Clinical efficacy of omalizumab in randomized controlled trials.

ASTERIA I was a 40-week trial included patients receiving either omalizumab 75 mg, omalizumab 150 mg, omalizumab 300 mg, or placebo given in 4-week intervals for a 24-week treatment period with 16 weeks of follow-up [9]. The patients who had failed H1 antihistamine treatment at licenced doses were enrolled. All 3 doses of omalizumab met their primary efficacy endpoint of a reduction in weekly itch severity score (ISS) at 12 weeks compared with baseline (−6.46 with omalizumab 75 mg, −6.66 with omalizumab 150 mg, and − 9.40 with omalizumab 300 mg). The omalizumab 300 mg group achieved the minimally important difference in weekly ISS at a significantly shorter duration compared with the other omalizumab doses. However, urticaria symptoms returned to placebo levels after omalizumab was discontinued in all treatment groups during the follow-up period.
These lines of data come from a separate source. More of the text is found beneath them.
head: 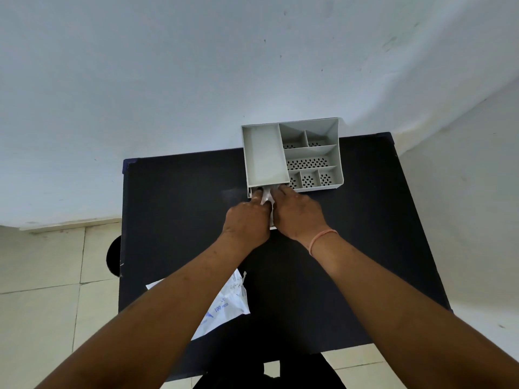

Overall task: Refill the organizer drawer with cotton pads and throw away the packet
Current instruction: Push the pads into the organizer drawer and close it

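A grey plastic organizer (292, 155) stands at the far edge of the black table (168, 220), against the wall. Its drawer (271, 224) is pulled out toward me below the left section, mostly covered by my hands. My left hand (247, 223) and my right hand (297, 214) are side by side over the drawer, fingers pressed down on white cotton pads (266, 196) at the drawer's mouth. The white packet (227, 301) with blue print lies flat on the near left of the table, partly under my left forearm.
The organizer's right side has several empty perforated compartments (307, 163). A white wall rises behind the table and on the right. A tiled floor (42, 276) shows on the left, with a dark round object (113, 259) beside the table edge.
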### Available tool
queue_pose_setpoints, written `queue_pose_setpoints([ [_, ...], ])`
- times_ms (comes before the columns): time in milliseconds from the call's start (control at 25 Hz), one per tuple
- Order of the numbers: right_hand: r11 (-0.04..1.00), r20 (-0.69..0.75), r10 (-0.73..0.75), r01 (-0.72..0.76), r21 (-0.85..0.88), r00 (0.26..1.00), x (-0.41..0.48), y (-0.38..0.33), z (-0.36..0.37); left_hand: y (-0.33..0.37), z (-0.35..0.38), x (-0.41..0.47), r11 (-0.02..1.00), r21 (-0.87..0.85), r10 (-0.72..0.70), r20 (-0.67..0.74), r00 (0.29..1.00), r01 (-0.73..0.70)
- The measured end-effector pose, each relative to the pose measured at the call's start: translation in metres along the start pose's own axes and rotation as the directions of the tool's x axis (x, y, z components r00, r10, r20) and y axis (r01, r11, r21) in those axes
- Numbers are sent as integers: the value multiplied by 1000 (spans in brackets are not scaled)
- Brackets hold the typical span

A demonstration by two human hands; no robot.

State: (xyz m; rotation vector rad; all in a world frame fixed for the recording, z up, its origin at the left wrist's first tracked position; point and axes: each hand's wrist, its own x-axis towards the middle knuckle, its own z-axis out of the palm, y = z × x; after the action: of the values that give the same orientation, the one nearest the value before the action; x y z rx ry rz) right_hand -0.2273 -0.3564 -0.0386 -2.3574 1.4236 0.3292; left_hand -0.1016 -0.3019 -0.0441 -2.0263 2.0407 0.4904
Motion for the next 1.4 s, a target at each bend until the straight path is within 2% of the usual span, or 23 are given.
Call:
queue_pose_setpoints([
  [40, 1000, 2, 8, -8, 0, 1000, 1, 0, 0, 0, 2, 0, 1000, -12, 8, -2, 1000, -9],
  [160, 1000, 222, 10, -7, -16, 975, 2, 0, -4, -1, 3, 1, 999, -41, 9, 33, 999, -8],
  [200, 999, 240, 10, -1, -35, 971, 3, -1, -8, -2, 2, 1, 999, -43, 6, 28, 1000, -5],
  [240, 998, 197, 7, 5, -59, 980, 1, -3, -13, -2, 1, 1, 999, -43, 6, 21, 1000, -5],
  [320, 991, -1, -21, 21, -135, 1000, -9, -10, -22, -3, -2, -2, 999, -50, 19, 31, 999, -17],
  [400, 984, -122, -93, 72, -162, 988, -24, -19, -23, -4, -1, -4, 997, -63, 41, 83, 996, -36],
  [480, 986, -68, -125, 116, -120, 990, -27, -20, -16, -4, 2, -5, 997, -74, 42, 118, 992, -33],
  [560, 989, 113, -32, 47, -138, 993, -18, -16, -9, -2, 7, -4, 997, -73, 36, 110, 993, -28],
  [640, 975, 196, 18, 26, -219, 980, -4, -12, -5, 1, 14, -4, 998, -42, 41, 120, 992, -36],
  [720, 970, 197, 17, 32, -243, 980, 5, -16, -9, 6, 19, -5, 1000, 0, 30, 145, 989, -31],
  [880, 993, 116, -11, 24, -117, 993, 0, -17, -28, 9, 18, -8, 999, 33, 36, 108, 994, -40],
  [960, 990, 89, -5, 18, -139, 996, -8, -10, -27, 7, 18, -8, 999, 20, 41, 115, 993, -43],
  [1120, 984, 258, 37, 10, -179, 966, -7, 1, -8, 9, 17, -4, 998, 36, 36, 149, 988, -42],
  [1200, 987, 275, 15, 30, -158, 961, 1, 3, -3, 10, 17, -3, 998, 51, 31, 163, 986, -40],
  [1400, 992, 122, -33, 47, -118, 992, -1, 0, -13, 5, 22, -2, 998, 47, 36, 135, 990, -43],
])
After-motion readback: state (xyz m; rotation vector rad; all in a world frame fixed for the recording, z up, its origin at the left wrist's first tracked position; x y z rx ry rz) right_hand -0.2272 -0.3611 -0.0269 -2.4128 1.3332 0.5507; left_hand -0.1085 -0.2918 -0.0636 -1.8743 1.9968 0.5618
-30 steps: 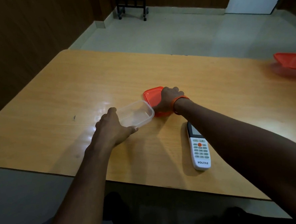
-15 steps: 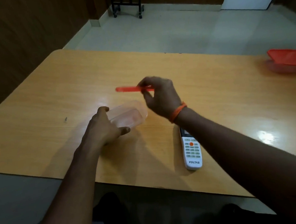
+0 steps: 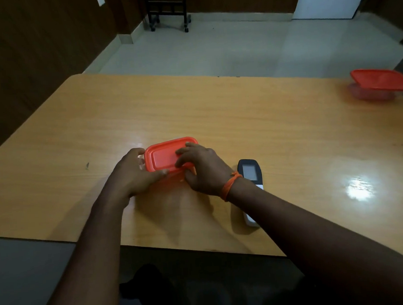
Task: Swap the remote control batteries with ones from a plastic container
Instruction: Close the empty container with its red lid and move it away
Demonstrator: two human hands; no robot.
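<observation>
Fingertips (image 3: 180, 151) of my right hand (image 3: 202, 170) lie flat on the orange lid (image 3: 163, 156), thumb hooked under its near edge, pressing it onto the clear container (image 3: 173, 177). Left hand (image 3: 135, 174) cups the container's left side, fingers round the far corner, thumb along the front rim. Lid looks seated but not surely snapped; I judge this is the closing step. Remote (image 3: 250, 173) lies face up just right of my wrist, partly hidden by it. A second lidded container (image 3: 380, 83) sits far right on the table (image 3: 265, 129). Next calls for firm pressure round every edge.
</observation>
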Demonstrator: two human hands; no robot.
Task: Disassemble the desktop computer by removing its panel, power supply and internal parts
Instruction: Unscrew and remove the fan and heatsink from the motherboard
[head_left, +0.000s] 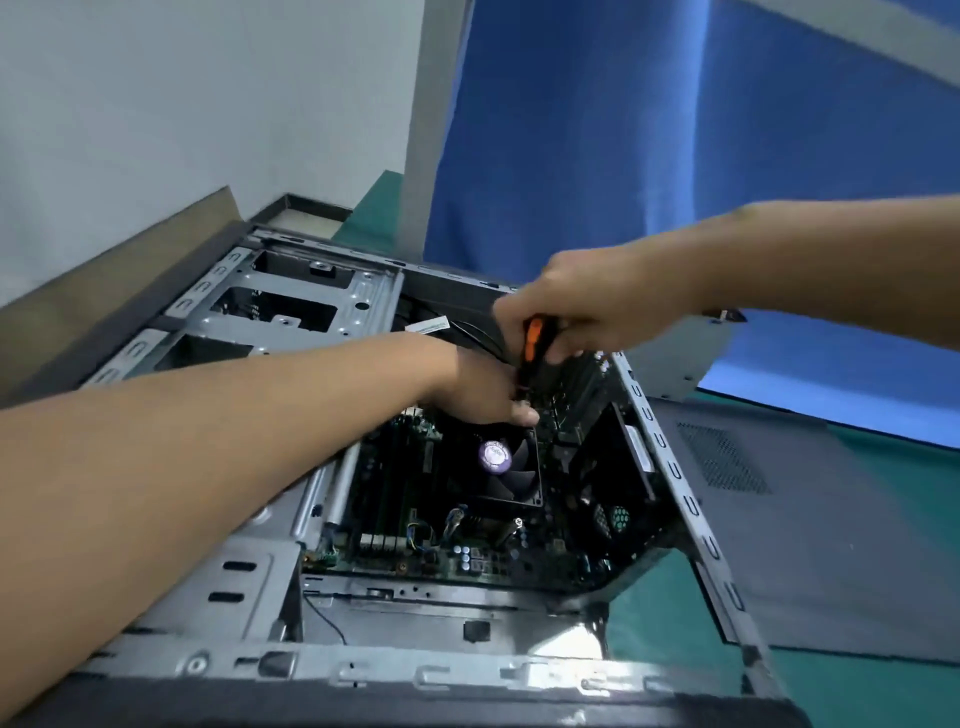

ASTERIA II was a 28-week trial that included 12 weeks of therapy with either omalizumab 75 mg, 150 mg, or 300 mg, or placebo in 4-week intervals with a 16-week follow-up period [10]. The patients having already failed treatment with approved doses of H1 antihistamines were included. The group of omalizumab 75 mg was failed to show significant difference in weekly ISS at 12 weeks compared with the placebo group. The omalizumab 150 mg and 300 mg groups reached significance for their primary end point of a mean change from baseline in weekly ISS at 12 weeks (−8.1 with omalizumab 150 mg and − 9.8 with omalizumab 300 mg), as compared with placebo. The proportion of patients who had complete symptom control was 16%, 22%, 44%, and 5% for omalizumab 75 mg, 150 mg, 300 mg, and placebo groups, respectively. During the 16-week follow-up period, the ISS for all omalizumab doses increased to levels similar to those of the placebo group.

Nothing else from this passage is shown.